Work required »
Of the material below, only the lines from the line containing "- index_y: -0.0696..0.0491" down to the line containing "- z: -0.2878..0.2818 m" belong in the answer, written out exactly.

Material provided »
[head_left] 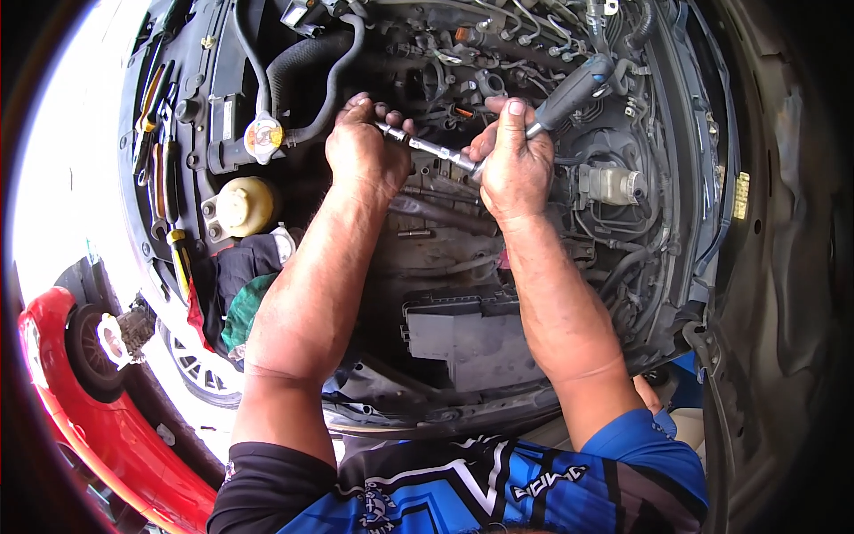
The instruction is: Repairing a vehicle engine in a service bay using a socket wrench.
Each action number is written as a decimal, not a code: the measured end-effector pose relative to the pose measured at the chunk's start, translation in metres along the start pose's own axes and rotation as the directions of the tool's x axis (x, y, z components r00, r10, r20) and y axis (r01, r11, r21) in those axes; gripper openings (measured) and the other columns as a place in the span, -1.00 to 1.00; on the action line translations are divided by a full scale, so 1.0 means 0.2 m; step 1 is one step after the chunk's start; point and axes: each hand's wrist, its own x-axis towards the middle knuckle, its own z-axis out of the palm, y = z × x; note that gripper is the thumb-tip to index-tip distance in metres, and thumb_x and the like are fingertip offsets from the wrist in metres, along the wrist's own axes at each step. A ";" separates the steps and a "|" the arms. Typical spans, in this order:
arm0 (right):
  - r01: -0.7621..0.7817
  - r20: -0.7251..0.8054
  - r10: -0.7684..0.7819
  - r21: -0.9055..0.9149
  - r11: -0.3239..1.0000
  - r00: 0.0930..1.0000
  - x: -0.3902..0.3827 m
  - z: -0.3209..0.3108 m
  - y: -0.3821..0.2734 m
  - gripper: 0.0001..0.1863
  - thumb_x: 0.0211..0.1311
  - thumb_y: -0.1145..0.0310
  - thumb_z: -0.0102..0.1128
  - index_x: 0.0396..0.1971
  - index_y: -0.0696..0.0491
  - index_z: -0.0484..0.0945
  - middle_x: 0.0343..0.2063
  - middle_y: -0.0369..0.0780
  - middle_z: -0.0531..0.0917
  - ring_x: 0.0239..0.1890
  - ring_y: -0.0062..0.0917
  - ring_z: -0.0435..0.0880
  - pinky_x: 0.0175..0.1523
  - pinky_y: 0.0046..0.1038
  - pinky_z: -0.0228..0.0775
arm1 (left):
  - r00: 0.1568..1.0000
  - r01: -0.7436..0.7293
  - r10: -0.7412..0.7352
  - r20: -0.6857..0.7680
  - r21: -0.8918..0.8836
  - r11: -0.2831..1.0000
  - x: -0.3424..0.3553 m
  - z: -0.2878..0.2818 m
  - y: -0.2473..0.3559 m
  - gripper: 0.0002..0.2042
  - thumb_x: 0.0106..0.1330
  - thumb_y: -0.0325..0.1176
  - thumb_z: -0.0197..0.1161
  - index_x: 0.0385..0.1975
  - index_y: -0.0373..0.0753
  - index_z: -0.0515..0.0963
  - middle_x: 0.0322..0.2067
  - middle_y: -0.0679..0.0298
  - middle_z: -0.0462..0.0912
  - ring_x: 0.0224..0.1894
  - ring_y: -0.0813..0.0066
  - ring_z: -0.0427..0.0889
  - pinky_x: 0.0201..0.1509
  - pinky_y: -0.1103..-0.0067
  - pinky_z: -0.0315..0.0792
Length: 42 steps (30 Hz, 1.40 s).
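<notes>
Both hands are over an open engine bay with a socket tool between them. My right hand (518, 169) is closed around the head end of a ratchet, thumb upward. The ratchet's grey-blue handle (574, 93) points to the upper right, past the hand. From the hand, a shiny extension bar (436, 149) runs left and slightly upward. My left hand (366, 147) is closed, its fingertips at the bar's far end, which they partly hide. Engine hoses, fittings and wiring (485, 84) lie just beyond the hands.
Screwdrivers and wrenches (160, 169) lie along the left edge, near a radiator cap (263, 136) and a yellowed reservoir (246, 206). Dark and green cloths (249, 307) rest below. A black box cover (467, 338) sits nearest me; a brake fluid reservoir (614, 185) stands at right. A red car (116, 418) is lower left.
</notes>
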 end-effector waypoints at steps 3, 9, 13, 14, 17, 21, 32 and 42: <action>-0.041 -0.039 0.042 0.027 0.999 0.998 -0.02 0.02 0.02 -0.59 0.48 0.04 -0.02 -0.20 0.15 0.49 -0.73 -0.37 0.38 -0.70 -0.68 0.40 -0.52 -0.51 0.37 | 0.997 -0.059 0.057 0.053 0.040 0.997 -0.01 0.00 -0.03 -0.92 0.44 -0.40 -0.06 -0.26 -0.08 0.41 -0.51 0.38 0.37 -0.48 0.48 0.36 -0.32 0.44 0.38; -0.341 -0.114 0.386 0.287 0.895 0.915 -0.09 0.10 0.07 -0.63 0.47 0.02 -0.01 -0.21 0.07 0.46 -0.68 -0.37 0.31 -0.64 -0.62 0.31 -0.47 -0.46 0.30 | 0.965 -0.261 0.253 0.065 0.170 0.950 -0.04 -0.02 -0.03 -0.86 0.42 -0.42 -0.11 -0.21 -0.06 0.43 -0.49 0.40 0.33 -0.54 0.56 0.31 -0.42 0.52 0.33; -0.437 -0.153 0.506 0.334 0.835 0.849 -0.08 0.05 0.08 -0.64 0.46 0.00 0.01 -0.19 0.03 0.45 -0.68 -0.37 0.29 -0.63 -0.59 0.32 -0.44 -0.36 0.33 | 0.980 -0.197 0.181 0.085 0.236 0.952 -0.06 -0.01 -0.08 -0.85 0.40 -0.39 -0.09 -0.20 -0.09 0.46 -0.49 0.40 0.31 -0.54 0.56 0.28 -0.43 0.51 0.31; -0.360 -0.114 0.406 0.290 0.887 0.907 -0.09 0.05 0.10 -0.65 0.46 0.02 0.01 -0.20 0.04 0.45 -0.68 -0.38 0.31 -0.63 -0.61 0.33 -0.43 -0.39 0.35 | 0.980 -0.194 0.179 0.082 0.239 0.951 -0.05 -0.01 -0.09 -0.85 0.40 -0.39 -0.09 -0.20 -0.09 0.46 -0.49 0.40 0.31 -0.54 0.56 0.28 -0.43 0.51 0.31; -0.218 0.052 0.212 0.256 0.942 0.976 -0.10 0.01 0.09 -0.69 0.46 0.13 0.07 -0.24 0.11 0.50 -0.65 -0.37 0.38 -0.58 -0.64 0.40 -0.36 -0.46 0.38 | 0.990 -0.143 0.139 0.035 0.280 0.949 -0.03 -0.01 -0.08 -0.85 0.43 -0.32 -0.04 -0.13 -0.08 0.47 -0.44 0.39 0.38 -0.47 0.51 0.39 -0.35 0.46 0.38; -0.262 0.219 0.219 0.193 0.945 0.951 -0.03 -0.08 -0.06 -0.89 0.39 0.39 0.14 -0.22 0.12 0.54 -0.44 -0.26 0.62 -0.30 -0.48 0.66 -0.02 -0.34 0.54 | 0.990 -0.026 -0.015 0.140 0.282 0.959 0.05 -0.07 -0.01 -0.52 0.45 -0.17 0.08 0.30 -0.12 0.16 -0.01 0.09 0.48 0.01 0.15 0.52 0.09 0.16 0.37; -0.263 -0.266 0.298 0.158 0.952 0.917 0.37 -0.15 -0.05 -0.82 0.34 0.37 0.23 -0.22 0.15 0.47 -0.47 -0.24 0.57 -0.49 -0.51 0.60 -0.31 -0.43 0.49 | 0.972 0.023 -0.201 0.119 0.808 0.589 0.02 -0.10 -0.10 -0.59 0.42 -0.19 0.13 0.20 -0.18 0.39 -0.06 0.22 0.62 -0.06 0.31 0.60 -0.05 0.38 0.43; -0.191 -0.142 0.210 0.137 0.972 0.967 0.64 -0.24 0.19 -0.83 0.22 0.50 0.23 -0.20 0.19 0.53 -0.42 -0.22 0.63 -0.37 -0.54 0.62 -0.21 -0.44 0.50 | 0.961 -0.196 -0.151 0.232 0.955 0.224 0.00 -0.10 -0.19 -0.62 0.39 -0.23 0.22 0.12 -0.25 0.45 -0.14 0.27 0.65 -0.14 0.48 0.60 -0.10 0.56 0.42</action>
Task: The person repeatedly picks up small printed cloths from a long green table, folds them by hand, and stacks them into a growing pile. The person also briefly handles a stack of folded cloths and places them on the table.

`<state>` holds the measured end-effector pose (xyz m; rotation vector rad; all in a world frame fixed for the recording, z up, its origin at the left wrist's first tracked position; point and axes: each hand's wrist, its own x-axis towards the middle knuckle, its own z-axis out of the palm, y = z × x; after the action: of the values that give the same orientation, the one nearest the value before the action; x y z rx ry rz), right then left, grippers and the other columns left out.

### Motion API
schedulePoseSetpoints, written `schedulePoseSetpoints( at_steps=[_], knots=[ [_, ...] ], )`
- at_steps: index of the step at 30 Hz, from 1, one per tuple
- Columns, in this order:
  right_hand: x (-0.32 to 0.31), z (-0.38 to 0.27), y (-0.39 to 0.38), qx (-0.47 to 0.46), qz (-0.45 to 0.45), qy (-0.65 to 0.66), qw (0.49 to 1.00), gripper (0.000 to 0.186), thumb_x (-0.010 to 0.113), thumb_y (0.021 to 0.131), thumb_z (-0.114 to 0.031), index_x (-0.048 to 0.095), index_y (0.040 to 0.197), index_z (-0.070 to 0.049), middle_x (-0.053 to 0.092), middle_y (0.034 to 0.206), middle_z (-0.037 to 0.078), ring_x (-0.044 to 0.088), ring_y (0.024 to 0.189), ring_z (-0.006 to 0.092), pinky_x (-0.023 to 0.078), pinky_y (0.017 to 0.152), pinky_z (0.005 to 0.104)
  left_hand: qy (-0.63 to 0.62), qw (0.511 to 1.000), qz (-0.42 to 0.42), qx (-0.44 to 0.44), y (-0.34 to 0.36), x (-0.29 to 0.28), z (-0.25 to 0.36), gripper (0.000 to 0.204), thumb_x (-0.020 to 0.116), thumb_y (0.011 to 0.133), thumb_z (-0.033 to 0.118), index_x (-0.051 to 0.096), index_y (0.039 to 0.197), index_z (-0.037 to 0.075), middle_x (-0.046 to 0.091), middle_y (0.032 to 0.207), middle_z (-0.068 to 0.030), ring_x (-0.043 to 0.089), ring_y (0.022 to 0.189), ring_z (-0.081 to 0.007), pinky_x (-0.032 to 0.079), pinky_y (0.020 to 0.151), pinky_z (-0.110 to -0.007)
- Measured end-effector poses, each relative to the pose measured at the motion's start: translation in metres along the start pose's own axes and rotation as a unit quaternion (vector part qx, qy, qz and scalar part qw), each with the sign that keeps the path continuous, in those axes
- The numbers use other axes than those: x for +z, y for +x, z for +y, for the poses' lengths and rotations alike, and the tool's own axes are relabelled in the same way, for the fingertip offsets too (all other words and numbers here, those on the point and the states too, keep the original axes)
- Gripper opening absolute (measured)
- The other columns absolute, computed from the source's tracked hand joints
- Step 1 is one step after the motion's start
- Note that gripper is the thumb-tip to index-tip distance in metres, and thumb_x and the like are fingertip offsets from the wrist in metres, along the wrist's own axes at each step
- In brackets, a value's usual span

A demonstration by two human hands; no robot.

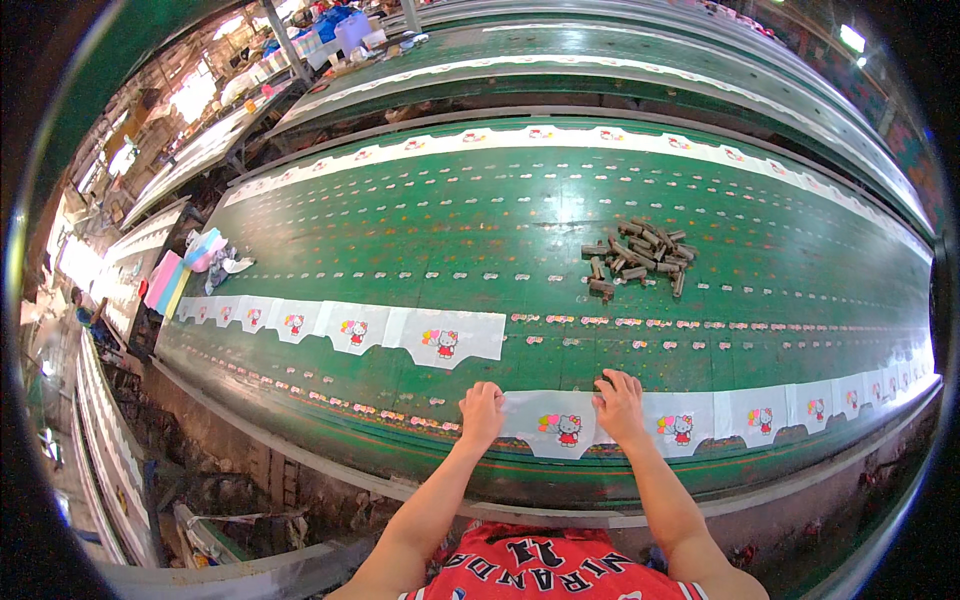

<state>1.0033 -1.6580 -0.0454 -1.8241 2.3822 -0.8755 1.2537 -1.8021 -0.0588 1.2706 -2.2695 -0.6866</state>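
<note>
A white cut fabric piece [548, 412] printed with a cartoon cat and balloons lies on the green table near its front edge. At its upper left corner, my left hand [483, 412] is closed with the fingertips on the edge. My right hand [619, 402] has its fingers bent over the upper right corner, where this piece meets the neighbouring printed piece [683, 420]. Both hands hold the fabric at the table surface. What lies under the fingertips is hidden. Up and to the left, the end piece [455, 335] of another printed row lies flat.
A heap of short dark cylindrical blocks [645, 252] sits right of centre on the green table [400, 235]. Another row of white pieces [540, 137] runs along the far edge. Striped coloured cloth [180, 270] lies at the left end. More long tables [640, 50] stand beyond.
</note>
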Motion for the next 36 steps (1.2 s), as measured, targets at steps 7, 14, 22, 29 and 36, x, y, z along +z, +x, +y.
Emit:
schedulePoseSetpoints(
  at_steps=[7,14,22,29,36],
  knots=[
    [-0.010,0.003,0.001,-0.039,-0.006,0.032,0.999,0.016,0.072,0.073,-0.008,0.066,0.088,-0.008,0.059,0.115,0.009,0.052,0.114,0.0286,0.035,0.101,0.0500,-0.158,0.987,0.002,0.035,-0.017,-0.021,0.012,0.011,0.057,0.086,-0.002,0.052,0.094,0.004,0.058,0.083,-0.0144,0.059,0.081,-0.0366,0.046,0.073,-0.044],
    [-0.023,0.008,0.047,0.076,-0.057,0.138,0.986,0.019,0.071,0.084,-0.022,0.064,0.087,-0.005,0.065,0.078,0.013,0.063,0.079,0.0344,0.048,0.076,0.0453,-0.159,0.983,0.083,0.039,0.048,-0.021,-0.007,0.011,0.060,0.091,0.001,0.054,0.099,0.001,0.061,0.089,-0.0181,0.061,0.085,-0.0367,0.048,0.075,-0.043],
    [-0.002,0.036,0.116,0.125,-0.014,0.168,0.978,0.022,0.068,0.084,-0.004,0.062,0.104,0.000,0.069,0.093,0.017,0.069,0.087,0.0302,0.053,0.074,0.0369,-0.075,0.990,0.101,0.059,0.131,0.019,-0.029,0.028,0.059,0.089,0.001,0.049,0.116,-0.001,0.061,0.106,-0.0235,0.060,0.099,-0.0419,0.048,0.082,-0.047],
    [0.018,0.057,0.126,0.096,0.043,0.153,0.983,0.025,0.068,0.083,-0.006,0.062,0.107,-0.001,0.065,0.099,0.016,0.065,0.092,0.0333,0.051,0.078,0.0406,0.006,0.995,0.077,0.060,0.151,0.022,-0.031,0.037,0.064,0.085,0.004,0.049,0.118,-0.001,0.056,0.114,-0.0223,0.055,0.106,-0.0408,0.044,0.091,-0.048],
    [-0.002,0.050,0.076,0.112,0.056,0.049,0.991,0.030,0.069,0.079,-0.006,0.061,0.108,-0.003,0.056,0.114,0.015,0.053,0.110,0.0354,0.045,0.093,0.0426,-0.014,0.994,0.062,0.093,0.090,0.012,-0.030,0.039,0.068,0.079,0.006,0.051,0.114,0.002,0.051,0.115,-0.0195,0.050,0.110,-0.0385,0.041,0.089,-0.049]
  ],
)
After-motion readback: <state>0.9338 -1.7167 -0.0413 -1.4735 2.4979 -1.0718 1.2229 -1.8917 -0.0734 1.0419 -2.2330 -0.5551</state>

The completed task »
  - index_y: -0.0696..0.0491
  - index_z: -0.0484..0.0945
  - middle_x: 0.0343..0.2063
  - middle_y: -0.0369..0.0780
  - middle_z: -0.0531..0.0917
  - ring_x: 0.0239..0.1890
  - ring_y: -0.0062..0.0917
  - ring_z: -0.0435..0.0880
  - pinky_x: 0.0175..0.1523
  - pinky_y: 0.0046..0.1038
  - pinky_z: -0.0228..0.0775
arm1 (left):
  - r00: 0.1568..1.0000
  - r01: -0.7436..0.7293
  - r10: -0.7412..0.7352
  - r20: -0.6857..0.7680
  - r21: -0.8918..0.8836
  - r11: -0.2831..1.0000
  - x: -0.3424..0.3553 m
  - z: -0.2878..0.2818 m

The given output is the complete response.